**WHAT IS BEING ASKED:** When the string "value" occurs in a line of the records, show that line.

**SUPPLIED MATERIAL:**
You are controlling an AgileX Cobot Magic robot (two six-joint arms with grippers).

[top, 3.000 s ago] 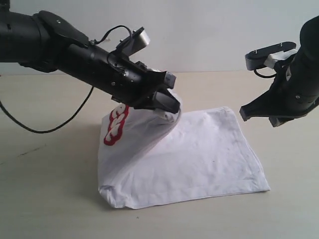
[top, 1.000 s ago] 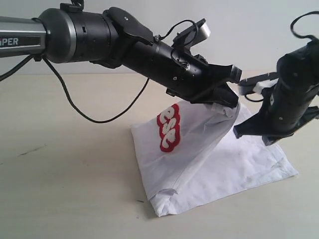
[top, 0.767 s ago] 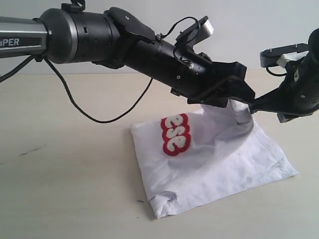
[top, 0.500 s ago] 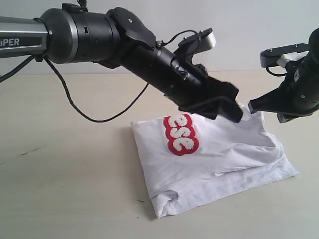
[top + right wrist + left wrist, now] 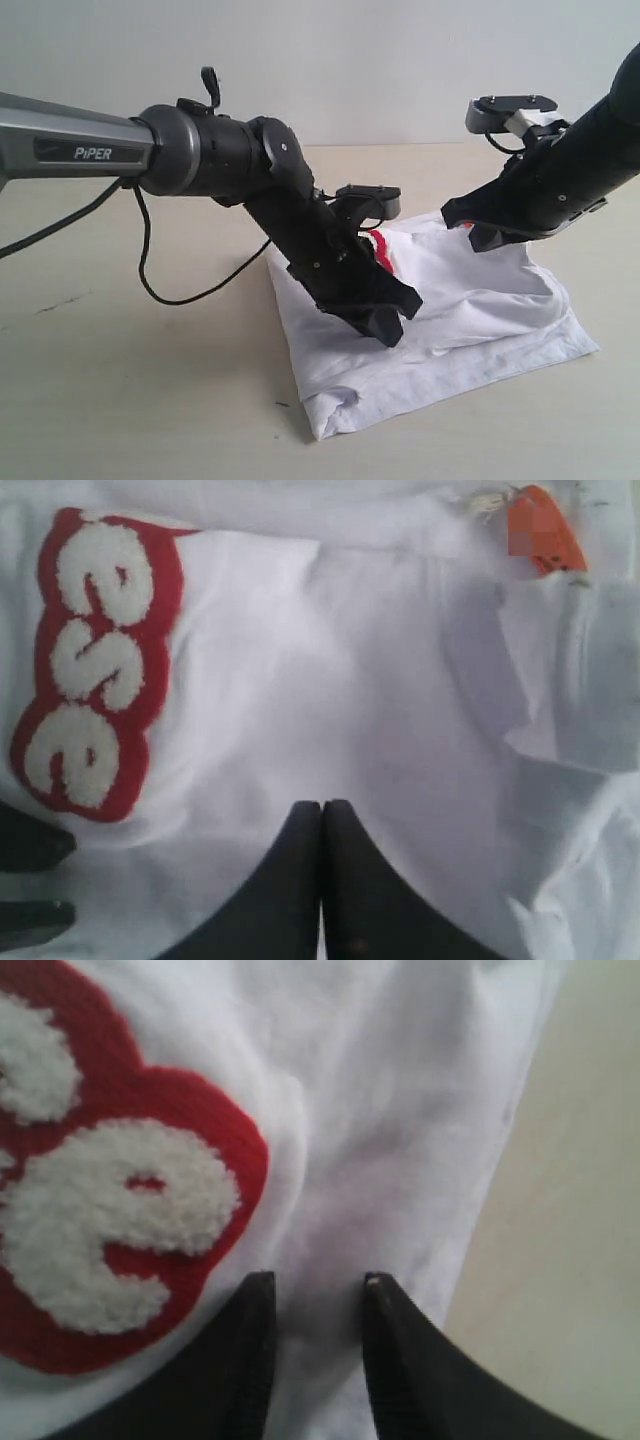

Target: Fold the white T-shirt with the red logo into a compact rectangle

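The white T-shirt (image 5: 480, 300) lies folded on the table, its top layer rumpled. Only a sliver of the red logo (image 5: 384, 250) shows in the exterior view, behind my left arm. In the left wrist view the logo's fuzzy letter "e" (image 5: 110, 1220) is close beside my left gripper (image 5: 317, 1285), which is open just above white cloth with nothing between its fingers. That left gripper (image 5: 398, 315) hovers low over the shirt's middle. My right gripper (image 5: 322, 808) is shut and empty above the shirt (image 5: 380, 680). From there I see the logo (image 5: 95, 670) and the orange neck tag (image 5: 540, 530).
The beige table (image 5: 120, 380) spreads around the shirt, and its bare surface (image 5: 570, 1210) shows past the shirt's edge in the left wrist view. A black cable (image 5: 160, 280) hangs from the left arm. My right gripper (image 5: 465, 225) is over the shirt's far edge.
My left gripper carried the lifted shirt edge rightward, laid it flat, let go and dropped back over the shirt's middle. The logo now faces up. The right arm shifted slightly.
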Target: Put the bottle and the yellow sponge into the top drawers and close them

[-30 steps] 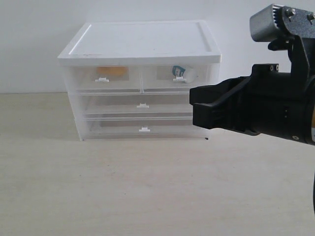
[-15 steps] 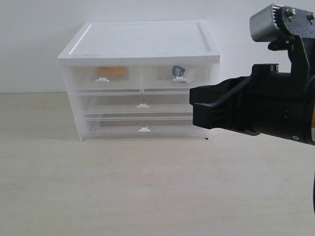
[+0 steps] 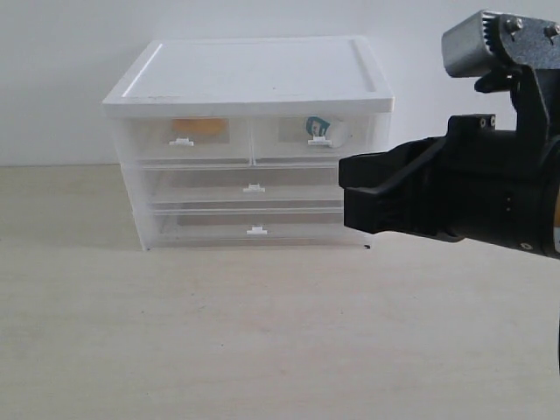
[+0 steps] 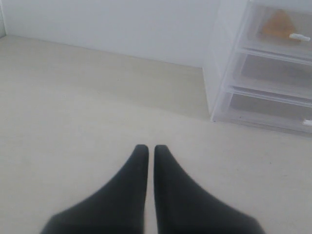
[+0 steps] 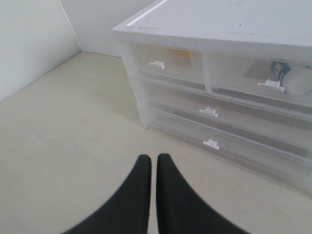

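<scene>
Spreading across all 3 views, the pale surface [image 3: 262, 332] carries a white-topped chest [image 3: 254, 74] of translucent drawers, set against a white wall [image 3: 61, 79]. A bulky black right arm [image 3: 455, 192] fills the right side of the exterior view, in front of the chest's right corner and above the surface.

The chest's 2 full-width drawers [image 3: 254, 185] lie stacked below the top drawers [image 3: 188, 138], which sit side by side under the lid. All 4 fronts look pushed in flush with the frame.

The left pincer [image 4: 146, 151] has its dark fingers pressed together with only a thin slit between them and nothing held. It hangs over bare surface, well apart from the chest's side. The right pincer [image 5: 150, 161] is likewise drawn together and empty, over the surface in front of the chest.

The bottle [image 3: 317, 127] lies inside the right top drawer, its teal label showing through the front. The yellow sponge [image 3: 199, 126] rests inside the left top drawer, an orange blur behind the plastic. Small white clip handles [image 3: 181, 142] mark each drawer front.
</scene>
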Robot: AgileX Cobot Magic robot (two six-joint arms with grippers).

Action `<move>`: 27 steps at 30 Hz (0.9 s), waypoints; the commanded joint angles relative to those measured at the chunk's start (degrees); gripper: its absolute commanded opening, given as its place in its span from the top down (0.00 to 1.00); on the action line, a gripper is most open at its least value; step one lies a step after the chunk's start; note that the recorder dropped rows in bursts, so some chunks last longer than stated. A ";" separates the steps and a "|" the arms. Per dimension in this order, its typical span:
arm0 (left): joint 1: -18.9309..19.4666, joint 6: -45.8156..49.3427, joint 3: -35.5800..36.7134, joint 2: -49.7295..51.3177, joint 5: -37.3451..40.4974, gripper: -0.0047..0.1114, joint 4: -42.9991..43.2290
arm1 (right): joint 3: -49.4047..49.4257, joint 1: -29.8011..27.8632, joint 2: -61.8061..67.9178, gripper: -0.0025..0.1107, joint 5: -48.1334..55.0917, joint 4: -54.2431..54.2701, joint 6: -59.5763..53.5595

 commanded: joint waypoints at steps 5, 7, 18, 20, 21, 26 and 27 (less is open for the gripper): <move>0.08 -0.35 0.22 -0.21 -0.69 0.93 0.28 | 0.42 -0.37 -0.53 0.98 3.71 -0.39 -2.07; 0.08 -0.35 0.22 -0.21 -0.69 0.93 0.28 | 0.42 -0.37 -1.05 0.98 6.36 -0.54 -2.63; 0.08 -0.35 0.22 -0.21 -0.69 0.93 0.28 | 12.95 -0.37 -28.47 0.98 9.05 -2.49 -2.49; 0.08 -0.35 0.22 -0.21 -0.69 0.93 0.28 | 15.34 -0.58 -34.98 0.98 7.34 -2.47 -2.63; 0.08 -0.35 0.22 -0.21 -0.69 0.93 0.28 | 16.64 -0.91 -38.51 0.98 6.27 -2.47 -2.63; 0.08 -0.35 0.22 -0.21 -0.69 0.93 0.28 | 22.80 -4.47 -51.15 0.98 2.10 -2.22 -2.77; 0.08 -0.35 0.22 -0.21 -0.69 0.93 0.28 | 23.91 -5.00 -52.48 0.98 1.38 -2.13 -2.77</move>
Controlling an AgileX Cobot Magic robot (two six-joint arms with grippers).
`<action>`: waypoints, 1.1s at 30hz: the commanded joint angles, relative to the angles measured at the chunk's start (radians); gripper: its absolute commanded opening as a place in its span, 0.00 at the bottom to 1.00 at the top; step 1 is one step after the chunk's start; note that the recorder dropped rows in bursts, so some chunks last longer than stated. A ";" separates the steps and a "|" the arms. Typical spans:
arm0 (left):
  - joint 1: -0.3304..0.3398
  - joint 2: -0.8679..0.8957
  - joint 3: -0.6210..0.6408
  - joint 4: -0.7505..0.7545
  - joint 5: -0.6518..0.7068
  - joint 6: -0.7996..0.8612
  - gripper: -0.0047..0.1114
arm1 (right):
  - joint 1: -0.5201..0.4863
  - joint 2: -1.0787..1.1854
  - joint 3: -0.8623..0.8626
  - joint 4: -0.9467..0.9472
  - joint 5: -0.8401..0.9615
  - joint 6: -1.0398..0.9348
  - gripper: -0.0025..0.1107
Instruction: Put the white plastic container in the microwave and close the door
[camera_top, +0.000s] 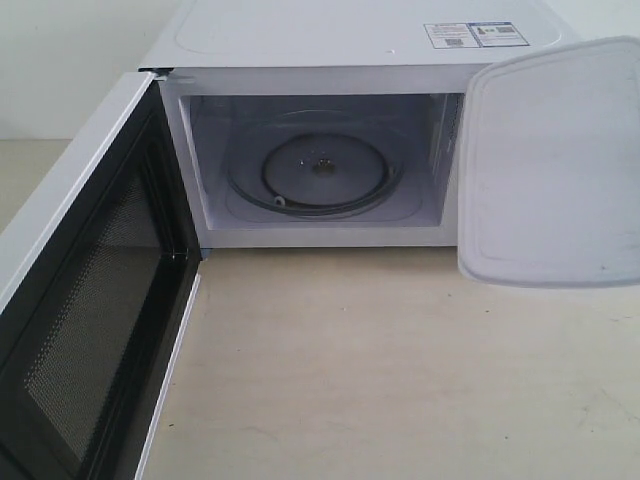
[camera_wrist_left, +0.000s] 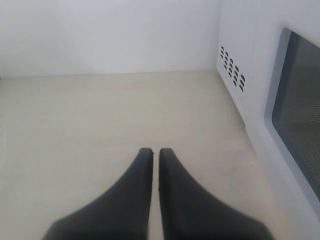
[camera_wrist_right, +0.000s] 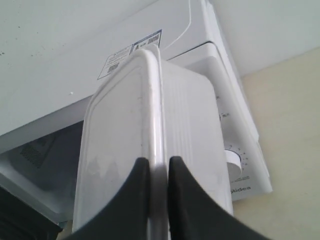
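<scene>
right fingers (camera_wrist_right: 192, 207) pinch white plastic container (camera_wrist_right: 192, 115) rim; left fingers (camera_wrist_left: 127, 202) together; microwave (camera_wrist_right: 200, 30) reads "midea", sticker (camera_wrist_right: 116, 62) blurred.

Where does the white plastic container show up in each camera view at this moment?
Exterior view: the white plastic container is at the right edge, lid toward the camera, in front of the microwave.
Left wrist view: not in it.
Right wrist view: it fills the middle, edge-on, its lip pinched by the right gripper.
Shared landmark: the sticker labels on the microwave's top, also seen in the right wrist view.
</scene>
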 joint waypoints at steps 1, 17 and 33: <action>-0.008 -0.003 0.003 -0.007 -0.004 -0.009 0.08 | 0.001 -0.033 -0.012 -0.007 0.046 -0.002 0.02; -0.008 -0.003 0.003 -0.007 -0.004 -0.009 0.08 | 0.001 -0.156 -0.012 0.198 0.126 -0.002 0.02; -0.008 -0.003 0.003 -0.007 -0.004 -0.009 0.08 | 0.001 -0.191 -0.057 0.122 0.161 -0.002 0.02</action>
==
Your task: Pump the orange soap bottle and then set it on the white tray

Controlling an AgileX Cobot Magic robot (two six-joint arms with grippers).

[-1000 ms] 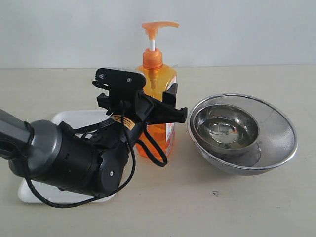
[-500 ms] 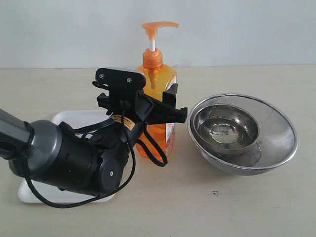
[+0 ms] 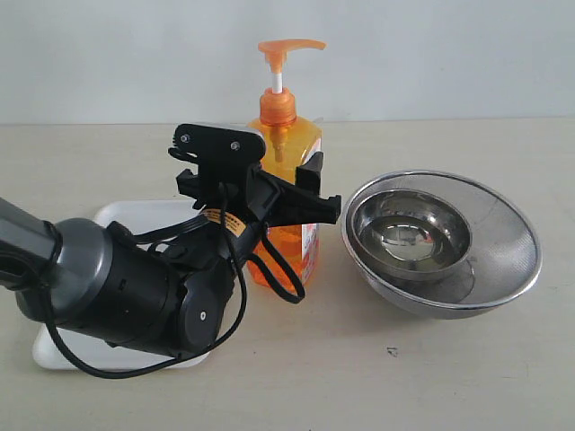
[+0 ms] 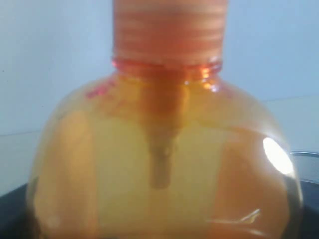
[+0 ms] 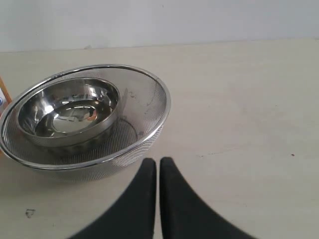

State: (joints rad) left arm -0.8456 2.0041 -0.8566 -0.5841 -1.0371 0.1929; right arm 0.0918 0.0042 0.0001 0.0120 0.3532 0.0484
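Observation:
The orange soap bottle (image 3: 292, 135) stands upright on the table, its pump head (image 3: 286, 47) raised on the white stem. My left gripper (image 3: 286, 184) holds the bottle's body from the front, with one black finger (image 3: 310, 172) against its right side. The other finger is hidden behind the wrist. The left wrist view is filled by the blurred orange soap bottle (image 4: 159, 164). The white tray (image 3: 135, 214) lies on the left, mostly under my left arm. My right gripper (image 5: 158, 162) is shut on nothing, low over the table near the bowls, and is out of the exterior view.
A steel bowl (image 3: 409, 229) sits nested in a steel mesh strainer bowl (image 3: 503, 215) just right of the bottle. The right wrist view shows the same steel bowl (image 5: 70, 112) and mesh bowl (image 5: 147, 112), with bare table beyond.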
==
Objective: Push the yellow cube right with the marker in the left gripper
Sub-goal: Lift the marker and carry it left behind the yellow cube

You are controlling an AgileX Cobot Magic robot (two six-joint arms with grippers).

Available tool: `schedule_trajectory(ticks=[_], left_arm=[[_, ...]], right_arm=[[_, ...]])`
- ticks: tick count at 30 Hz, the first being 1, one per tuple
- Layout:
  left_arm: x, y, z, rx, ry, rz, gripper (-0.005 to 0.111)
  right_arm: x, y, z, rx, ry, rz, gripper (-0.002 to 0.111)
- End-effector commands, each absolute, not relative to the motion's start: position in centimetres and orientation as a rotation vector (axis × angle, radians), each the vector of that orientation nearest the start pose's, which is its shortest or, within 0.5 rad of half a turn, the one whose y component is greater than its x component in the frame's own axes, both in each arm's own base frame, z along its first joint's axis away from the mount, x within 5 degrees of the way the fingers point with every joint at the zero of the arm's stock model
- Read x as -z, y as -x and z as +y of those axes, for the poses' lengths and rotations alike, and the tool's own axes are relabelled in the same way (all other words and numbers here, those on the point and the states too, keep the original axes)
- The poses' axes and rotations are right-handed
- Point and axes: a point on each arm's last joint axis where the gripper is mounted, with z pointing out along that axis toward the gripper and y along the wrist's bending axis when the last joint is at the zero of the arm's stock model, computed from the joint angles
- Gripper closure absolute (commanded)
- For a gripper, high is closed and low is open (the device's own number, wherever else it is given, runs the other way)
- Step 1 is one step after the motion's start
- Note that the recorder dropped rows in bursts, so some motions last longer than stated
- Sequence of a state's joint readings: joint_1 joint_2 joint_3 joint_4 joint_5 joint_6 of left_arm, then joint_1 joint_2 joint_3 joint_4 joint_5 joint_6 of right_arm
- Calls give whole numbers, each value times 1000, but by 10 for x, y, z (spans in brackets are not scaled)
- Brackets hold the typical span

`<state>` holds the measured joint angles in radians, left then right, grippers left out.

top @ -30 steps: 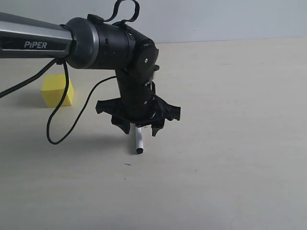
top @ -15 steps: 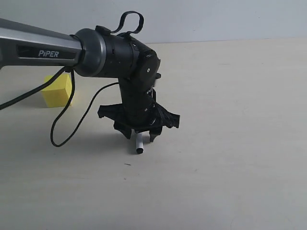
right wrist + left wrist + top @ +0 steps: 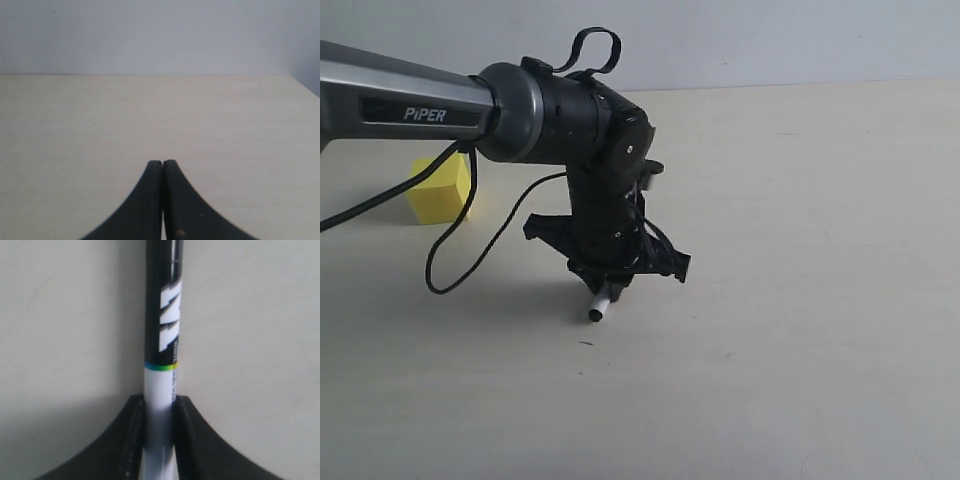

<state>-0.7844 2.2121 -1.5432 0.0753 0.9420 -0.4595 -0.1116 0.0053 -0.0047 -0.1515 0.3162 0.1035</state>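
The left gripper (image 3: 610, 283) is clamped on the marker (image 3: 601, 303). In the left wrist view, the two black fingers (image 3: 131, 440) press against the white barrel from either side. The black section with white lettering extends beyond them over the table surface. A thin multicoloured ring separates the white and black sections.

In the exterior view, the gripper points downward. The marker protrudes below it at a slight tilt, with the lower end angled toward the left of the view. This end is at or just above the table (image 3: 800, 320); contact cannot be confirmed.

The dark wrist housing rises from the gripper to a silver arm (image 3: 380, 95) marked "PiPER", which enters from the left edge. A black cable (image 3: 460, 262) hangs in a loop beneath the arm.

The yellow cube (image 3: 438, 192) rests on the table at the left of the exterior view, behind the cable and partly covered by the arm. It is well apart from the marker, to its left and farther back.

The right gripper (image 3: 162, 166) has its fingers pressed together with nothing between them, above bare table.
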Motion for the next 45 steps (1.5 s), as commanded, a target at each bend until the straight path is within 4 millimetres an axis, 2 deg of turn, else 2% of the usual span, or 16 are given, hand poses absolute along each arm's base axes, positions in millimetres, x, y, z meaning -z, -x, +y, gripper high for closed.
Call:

**OUTPUT:**
Action `<move>`: 27 steps at 30 Hz (0.9 s), waypoints; the commanded joint angles relative to those measured at the chunk's start (degrees); gripper: its absolute commanded opening, given as its place in its span from the top down (0.00 to 1.00); on the action line, a gripper is most open at its least value; step one lies a step after the chunk's start; note that the recorder dropped rows in bursts, so some chunks last longer than stated. A ";" separates the steps and a "|" the arms. Per dimension in this order, its typical span:
- Calls give whole numbers, each value times 1000, but by 10 for x, y, z (spans in brackets are not scaled)

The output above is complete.